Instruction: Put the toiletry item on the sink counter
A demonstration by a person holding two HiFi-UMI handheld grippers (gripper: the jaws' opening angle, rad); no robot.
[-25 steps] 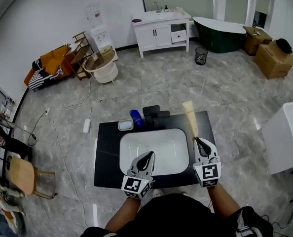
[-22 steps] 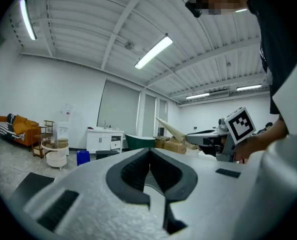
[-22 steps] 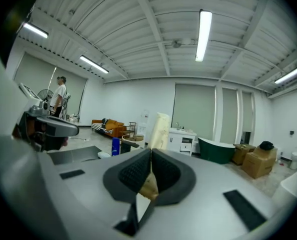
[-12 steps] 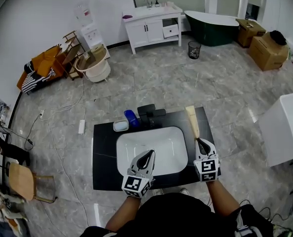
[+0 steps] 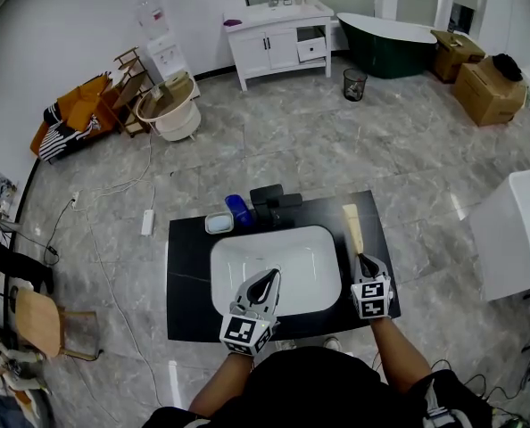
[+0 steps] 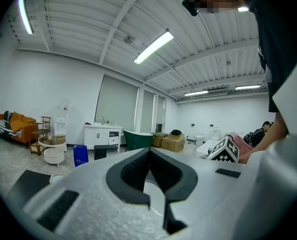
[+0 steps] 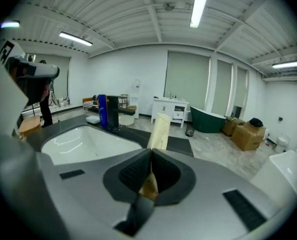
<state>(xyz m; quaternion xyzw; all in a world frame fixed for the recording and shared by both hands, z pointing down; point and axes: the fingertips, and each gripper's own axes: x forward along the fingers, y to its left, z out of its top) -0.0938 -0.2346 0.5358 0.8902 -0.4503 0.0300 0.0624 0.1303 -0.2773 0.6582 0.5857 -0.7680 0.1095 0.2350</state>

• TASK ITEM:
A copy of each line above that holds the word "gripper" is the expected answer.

• RESPONSE TO THIS EXERCISE:
A demonstration by a person holding two HiFi-UMI handheld grippers (gripper: the jaws' opening angle, rad); no robot.
<state>(xyz m; quaternion xyzw; all in a world frame fixed for the recording and shared by both hands, z pointing down; point and axes: the fingertips, and each gripper's own axes: x forward along the fingers, y to its left, z out of its top) -0.0938 -0.2346 0.5358 0.8902 -0.4503 0.0300 0.0624 0.1303 -0.2773 0.6582 0.5857 -0.7680 0.1095 0.2350</state>

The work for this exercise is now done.